WHAT YOU WILL DO: In the answer, each line of the listing should appear again unchanged.
[DATA EXTRACT Boundary: Start]
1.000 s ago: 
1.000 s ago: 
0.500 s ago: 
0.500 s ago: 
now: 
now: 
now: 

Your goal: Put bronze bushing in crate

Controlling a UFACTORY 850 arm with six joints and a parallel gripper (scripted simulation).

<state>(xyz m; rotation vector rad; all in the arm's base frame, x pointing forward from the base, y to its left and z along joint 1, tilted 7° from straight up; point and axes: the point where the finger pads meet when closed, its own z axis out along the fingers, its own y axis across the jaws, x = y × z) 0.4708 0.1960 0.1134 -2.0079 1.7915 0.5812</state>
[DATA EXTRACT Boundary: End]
ANSWER:
1.000 s ago: 
1.000 s ago: 
0.500 s ago: 
0.500 s ago: 
now: 
now: 
now: 

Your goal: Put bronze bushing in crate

Controlling a UFACTORY 850 arm with six joints and a parallel gripper (scripted simulation).

<state>(xyz m; rotation vector rad; all in the arm's base frame, x pointing forward from the base, y to its left and z along joint 1, tilted 7° from straight up; point and axes: the point where the finger pads meet when closed, its own z axis out along the fingers, its own y axis across the jaws, x = y × z) 0.4708 0.1960 0.1134 -2.0079 1.7915 0.5812</state>

This exercise has now been completed.